Our results reveal that the increase in imitation from Random to Choice does not depend on the lottery choice of the peer. This result is at odds with an increase in envy that is dependent on how much risk the peer chooses to take. However, it is broadly in line with an explanation that choices matter due to a norm to conform to others. As an additional test, we structurally estimate a model of relative payoff concerns and a model based on social comparison theory, where individuals derive a constant utility from conforming to the peer’s choice or allocation. We allow both relative payoff concerns and the utility from conforming to vary depending on whether the peer makes choices or not. We find that, under a model of relative payoff concerns, preference parameters do not change significantly when moving from Random to Choice. In contrast, the utility from conforming increases significantly in Choice. The model based on social comparison theory fits our data significantly better, which provides further suggestive evidence that a reason why choices of peers matter may be due to a norm to conform to others.

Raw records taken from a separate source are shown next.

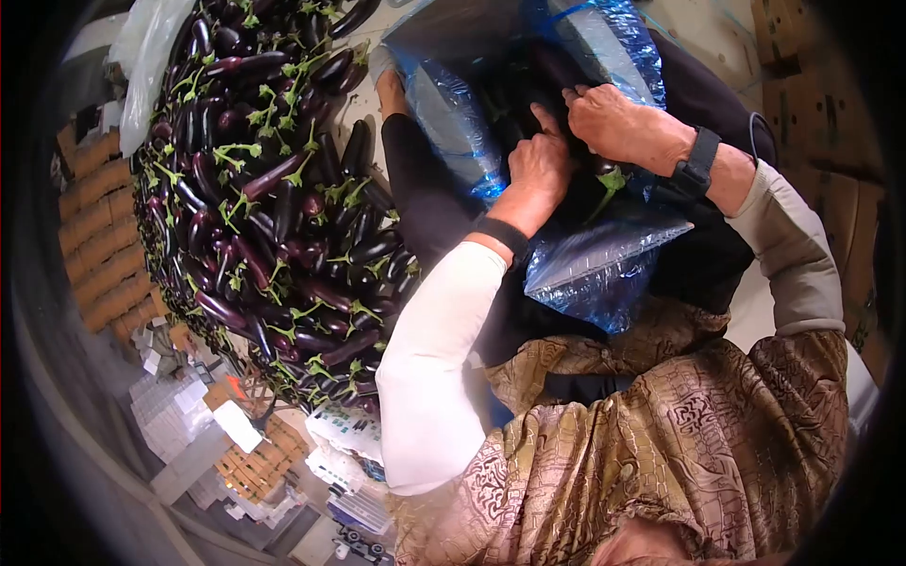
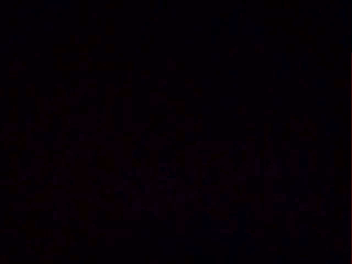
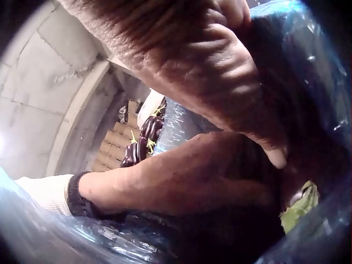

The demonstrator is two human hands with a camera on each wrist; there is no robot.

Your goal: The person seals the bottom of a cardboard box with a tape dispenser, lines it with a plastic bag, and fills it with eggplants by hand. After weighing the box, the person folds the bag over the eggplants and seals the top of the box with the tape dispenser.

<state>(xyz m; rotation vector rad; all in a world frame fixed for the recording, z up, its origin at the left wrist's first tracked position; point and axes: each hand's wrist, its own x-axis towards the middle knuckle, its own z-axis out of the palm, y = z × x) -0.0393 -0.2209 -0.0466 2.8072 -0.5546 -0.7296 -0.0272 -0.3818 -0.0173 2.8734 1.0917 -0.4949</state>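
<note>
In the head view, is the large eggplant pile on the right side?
No, the eggplant pile lies on the picture's left side.

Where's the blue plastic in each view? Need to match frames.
Head: upper centre, around the left hand and right hand; blue plastic.
Left wrist: can't be seen; picture nearly black.
Right wrist: along the right side and bottom.
Shared landmark, head and right wrist only: dark wristband beside the white sleeve.

Produce warehouse: stacked cartons [image 1: 99,236], heaped eggplants [image 1: 274,179].
</note>
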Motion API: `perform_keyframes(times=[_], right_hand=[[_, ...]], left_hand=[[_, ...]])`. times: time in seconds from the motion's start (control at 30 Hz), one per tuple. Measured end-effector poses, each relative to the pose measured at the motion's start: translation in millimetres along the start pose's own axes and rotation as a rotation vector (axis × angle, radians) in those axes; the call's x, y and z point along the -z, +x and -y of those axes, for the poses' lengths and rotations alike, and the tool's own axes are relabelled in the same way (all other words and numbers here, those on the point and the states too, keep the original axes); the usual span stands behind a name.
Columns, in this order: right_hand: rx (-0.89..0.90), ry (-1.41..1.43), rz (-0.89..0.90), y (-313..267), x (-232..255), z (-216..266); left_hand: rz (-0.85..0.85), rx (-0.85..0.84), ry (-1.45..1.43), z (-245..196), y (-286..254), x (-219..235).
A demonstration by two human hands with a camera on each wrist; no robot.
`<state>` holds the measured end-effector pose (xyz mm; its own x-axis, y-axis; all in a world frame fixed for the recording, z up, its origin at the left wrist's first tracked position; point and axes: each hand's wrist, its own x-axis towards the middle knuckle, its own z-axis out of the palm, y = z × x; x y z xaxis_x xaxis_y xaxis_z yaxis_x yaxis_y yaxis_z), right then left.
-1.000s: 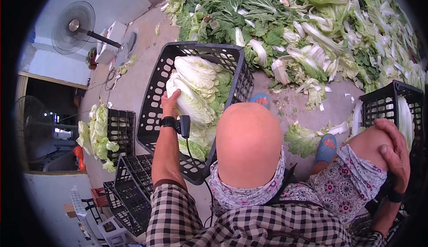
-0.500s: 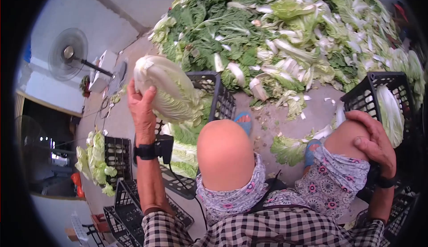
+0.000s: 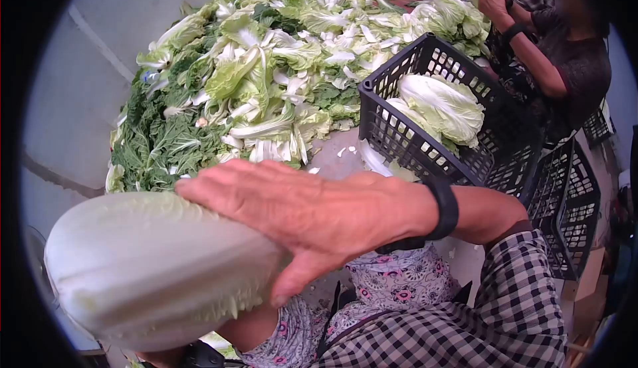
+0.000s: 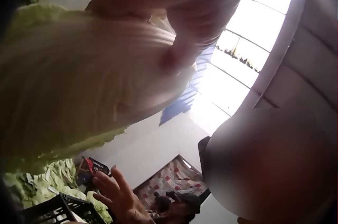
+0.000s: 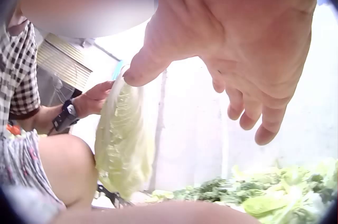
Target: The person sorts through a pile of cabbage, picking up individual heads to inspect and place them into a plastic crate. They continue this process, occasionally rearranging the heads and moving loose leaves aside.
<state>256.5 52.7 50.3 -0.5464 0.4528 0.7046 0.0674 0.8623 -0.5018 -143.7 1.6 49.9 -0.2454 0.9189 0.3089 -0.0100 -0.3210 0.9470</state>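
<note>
A large pale Chinese cabbage [image 3: 153, 268] lies across the lower left of the head view, its white base to the left. My left hand [image 5: 96, 97] grips it near the base, as the right wrist view shows; the left wrist view has that hand [image 4: 174, 7] dark against the leaves. From above, the cabbage hides most of it. My right hand [image 3: 299, 208] appears over the cabbage's other end in the head view. In the right wrist view this hand [image 5: 227, 50] has its fingers apart, gripping nothing; whether its thumb touches the cabbage [image 5: 124, 139], I cannot tell.
Loose leaves [image 3: 252, 89] are heaped on the floor beyond my hands. A black crate [image 3: 399, 125] holding cabbages [image 3: 445, 105] stands right of the heap, with more black crates [image 3: 565, 195] beside it. Another person [image 3: 558, 62] works at the upper right.
My left hand has lifted the cabbage out of the crate and brought it close to me. My right hand has left my knee and come to the cabbage. The view has swung right.
</note>
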Motion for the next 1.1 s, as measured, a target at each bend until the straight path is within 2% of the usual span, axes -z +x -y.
perform_keyframes(times=[0.1,0.2,0.3,0.33,0.4,0.47,0.5,0.57,0.63,0.77,0.97,1.1], right_hand=[[0.019,0.179,-0.212,4.8,-17.4,-6.1],[-0.272,0.439,-0.08,6.1,-0.9,11.6],[-0.239,0.464,-0.23,-3.1,-2.2,7.9],[-0.28,0.448,-0.269,-6.3,1.9,9.7],[-0.365,0.416,-0.348,-15.4,20.8,15.9],[-0.575,0.444,-0.399,-27.4,56.9,25.9],[-0.581,0.389,-0.495,-36.6,70.5,27.3],[-0.568,0.338,-0.624,-58.7,100.1,33.7],[-0.61,0.137,-0.713,-84.8,129.8,40.4],[-0.682,-0.343,-0.851,-128.7,163.6,43.7],[-0.743,-0.624,-0.871,-186.5,172.4,1.2],[-1.031,-0.707,-0.663,-218.1,167.8,-35.1]], left_hand=[[-0.011,-0.03,0.161,-2.9,-4.6,-7.3],[0.042,-0.105,0.473,-11.6,-9.6,-38.6],[0.222,-0.258,0.796,-18.2,-8.0,-80.6],[0.311,-0.307,0.785,-17.3,-5.3,-100.8],[0.515,-0.193,0.226,-18.0,-1.7,-150.2],[0.587,-0.024,0.267,-30.0,-0.2,-159.6],[0.621,0.061,0.287,-35.4,0.4,-160.0],[0.668,0.114,0.34,-36.4,3.0,-138.2],[0.736,0.154,0.379,-34.9,5.0,-118.6],[0.641,0.187,0.422,-20.8,-1.0,-103.1],[0.725,0.258,0.501,-21.0,-0.9,-105.2],[0.799,0.29,0.575,-23.6,0.1,-101.4]])
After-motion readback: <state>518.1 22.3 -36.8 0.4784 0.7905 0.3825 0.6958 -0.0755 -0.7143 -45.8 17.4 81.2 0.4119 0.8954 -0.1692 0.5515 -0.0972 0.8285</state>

Recent laboratory experiments have documented peer effects when peers are allocated lotteries (see Trautmann and Vieider 2011, for an overview). Several studies (Bault et al. 2008; Rohde and Rohde 2011; and Linde and Sonnemans 2012) report that lotteries allocated to peers affect, in varying degrees, individual risky choices and emotions. Other studies focus on peer effects when peers make choices, and show that observing either the desired risky choices of others (Viscusi et al. 2011) or their past choices (Cooper and Rege 2011) significantly affects risk taking. A main contribution of our study is to compare peer effects when peers are allocated lotteries, relative to when they make active choices between lotteries. We show that, over and above relative payoff concerns, the choices of peers play a significant role in the decision maker’s behavior. As mentioned above, this suggests that, when modeling preference interactions in risk taking, it may be misguided to focus only on relative payoff concerns.

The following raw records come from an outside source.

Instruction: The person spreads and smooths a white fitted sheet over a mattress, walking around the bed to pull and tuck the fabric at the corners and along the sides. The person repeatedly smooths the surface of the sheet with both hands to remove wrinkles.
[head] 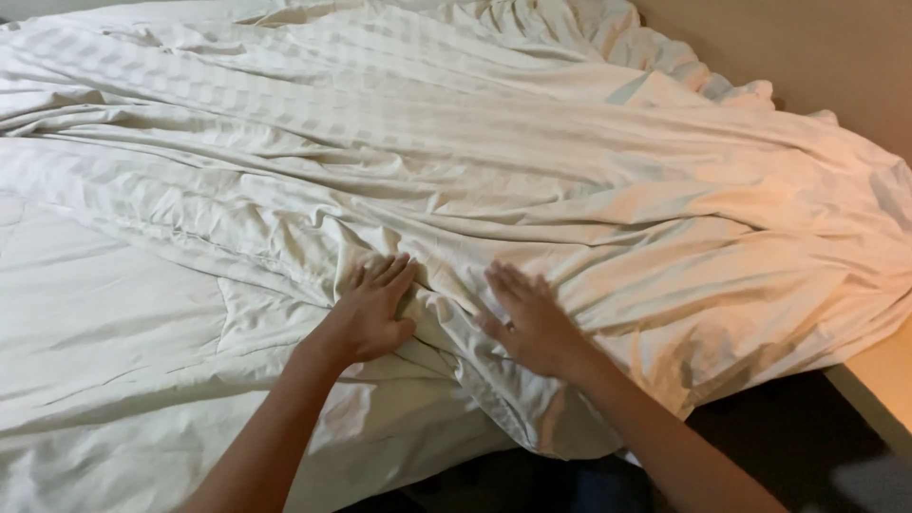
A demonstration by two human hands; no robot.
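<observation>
Both forearms enter from the bottom edge, bare, converging toward mid-frame. Left hand (369,312): palm down on the striped duvet cover (532,161), fingers (389,273) loosely curled, tips pressed into a bunched fold; whether they pinch the cloth, cannot tell. Right hand (530,318): flat, fingers extended and together, released, resting on the same cover just right of that fold. Hands near each other, not touching.

Edges: cover's near hem hangs off the bed's foot edge just below the right wrist, over a dark floor (788,427). Far right, the cover's corner lies against a tan wall (788,47); a light wooden ledge (883,380) sits at lower right. Open room lies left and ahead of the hands.

Surface: cover heavily creased, long ridges running from upper left to lower right. Under it, at left, a plain quilted duvet (95,323) is exposed, smoother. Warm light falls on the right side.
</observation>
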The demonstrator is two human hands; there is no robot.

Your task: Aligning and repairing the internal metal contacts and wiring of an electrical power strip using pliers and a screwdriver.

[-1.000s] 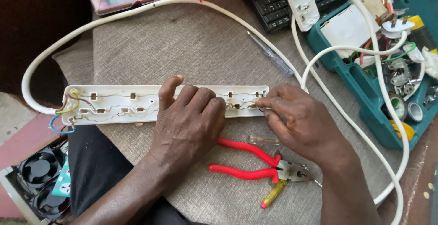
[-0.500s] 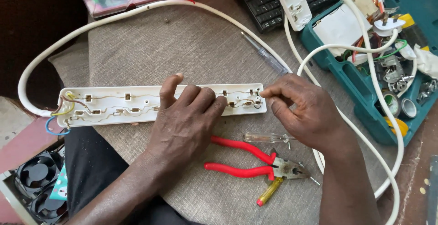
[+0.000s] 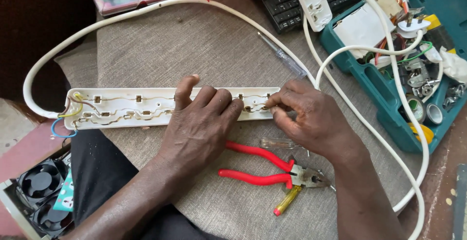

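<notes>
An opened white power strip base lies across a grey-brown cloth, its brass contact strips and coloured wires showing. My left hand lies flat over the strip's middle and presses it down. My right hand is at the strip's right end, with the fingertips pinched on a brass contact strip there. The strip's thick white cable loops off the left end and round the back.
Red-handled pliers and a yellow-handled screwdriver lie near my wrists. A clear-handled tester screwdriver lies behind. A teal toolbox of parts is at right, with a strip cover over a keyboard. Fans sit bottom left.
My right hand's fingers have shifted a little along the strip's right end. The left hand has kept its place on the strip.
</notes>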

Our paper also complements studies testing the channels of peer effects in other environments. Gächter et al. (2013) and Goeree and Yariv (2007) examine whether peer effects are driven by distributional social preferences or social norms (or a norm to act like others), in a gift-exchange game and a social learning environment, respectively. While Gächter et al. (2013) find that peer effects can be explained by distributional social preferences, Goeree and Yariv (2007) find that conforming behavior cannot be explained by distributional social preferences, but is consistent with a preference for conformity.³ We find that, in a risky and non-strategic environment, peer effects are explained by both relative payoff concerns and a preference to conform to others.

The remainder of the paper is organized as follows. In Section 2 we describe the experimental design and procedures in detail and derive testable hypotheses. Our main results are presented and discussed in Section 3. Section 4 concludes.

2 Experimental design

2.1 Treatments

Our experiment elicits multiple choices between two lotteries, A and B, with at most two possible outcomes. A always has a larger variance than B. We refer to A as the risky option or lottery, and B as the safe one.⁴ The exact lotteries are described in Section 2.2 below.

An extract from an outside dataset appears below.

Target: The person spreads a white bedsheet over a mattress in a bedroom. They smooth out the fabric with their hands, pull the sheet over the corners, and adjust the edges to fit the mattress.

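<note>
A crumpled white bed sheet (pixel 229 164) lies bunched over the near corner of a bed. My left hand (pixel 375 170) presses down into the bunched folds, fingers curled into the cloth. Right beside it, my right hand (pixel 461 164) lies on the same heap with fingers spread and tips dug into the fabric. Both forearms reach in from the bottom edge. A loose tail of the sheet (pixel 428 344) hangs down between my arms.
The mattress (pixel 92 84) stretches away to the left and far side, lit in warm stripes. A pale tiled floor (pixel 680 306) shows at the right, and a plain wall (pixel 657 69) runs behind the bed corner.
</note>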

In the first part of the experiment (Part I), subjects make lottery choices individually. In the second part (Part II), they make the same choices, but in a different order, and in groups of two. In each group, one subject is assigned to be first mover and the other second mover. We consider a weak form of a peer: the decision maker (second mover) only knows that the peer (first mover) is a subject in the same session, but she remains anonymous throughout.⁵ In Part II risks are perfectly correlated across group members: a single draw of nature determines the payoffs of both members. Perfect correlation is common in risk taking environments where peer effects have been studied. Among others, risks are perfectly correlated in stock purchases as well as for many investment products, such as that considered by Bursztyn et al. (2014). They are also almost perfectly correlated in the weather insurance considered by Cai et al. (forthcoming).

In our two main treatments the decision maker can condition his choice in Part II on the peer. In the first treatment (Random) the peer does not make a decision in Part II; instead she is exogenously (randomly, with equal probability) allocated lottery A or B. In the second treatment (Choice), the peer chooses lottery A or B.

We use the strategy method in Part II, which allows us to observe the strategy of the decision maker conditional on the two possible choices or allocations. This allows us to examine four potential strategies of second movers:

1. i)

   Imitate the first mover: choose A if the peer has A, B if the peer has B,

2. ii)

   Deviate from the first mover: choose A if the peer has B, B if the peer has A,

3. iii)

   Revise own choice: make a different choice than in Part I, independent of the peer,

4. iv)

   No change: make the same choice as in Part I.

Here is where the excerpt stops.